[ASSIGNMENT]
Each line of the data below that carries the word "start" needs to be copied.
─── RECORDED INFORMATION ───
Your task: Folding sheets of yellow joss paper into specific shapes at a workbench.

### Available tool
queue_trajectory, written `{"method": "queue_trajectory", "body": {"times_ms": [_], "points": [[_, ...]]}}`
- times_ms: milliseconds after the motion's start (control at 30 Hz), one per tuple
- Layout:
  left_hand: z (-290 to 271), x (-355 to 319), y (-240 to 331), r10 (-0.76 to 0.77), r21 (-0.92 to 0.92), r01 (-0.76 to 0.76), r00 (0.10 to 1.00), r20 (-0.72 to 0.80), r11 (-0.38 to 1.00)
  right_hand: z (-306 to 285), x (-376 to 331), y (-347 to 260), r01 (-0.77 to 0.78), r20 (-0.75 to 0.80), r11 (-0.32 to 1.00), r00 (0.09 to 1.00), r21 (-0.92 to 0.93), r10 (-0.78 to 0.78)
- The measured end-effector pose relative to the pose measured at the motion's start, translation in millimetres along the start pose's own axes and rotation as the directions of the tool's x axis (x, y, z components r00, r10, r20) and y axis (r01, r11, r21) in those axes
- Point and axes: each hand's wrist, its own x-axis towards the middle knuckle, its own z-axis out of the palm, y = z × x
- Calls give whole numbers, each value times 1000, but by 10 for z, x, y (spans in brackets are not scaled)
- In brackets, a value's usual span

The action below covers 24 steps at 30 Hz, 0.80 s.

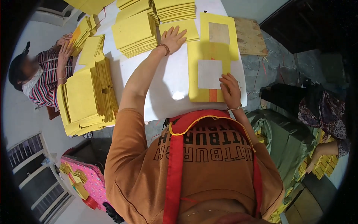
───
[PROBLEM SOLUTION]
- times_ms: milliseconds after the motion's start (control at 30 Hz), one per tuple
- The measured end-effector pose relative to the pose measured at the motion's start, translation in millimetres along the start pose's own axes and rotation as the directions of the tool's x axis (x, y, z components r00, r10, r20) and y axis (r01, r11, r21) in those axes

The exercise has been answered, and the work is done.